Eines feinen Tricks bediente sich Markus Heltschl mit seinem Film Der gläserne Blick, der andere Preisträger der Interfilm-Jury. Seine Geschichte zwischen einem Kommissar und einer Verdächtigen ist in Portugal angesiedelt, hat aber eine frankophone Hauptfigur. So finden die Verhöre in gebrochenem Englisch statt, die Privatgeschichten des Ermittlers in Portugiesisch und die Rückblicke über das deutsche Opfer auf Deutsch. Dieses sprachliche Verwirrspiel spiegelt das Thema des Films über Identitäten und die Infragestellung von Wahrheit wieder.

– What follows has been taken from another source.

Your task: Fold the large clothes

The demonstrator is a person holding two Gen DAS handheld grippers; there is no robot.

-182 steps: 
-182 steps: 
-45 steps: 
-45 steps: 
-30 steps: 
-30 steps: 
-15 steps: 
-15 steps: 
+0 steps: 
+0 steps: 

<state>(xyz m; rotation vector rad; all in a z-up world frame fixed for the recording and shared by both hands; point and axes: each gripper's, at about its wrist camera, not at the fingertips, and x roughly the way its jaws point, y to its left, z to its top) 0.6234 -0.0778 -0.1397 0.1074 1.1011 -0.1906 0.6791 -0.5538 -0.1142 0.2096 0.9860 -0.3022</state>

Unter den weiteren Beiträgen fielen Milieuzeichnungen auf, die sich ihrer jeweiligen Story auf hohem schauspielerischen wie filmerischen Niveau annahmen. In November (Luki Frieden, Schweiz 2003) bricht innerhalb eines Monats eine Kleinfamilie auseinander, weil durch einen Lottogewinn zutage tritt, wie unvereinbar die Träume von Mutter, Vater und Tochter sind. Ein Drogenfahnder, Titelfigur in Strähl  (Manuel Flurin Hendry, Schweiz 2003), steckt im Abhängigkeitssumpf, sei es als Workaholic, sei es durch Tablettensucht. Er beherrscht sein Revier in der Züricher Langstrasse nicht mehr und rutscht immer weiter ab. Zuletzt sei noch der Film Nachbarinnen (Franziska Meletzky, Deutschland 2003) erwähnt, eine Geschichte um eine allein lebende Frau, die in ihren Zwängen gefangen vor sich hin lebt, bis eine polnische Nachbarin auf der Flucht vor der Polizei bei ihr Unterschlupf findet. Kammerspielartig dicht entwickelt sich die wechselvolle Beziehung der beiden Frauen.

Gerade die kleinen Geschichten waren es, die in Saarbrücken die Interfilm-Jury beeindruckt haben: Variationen von Andersheit.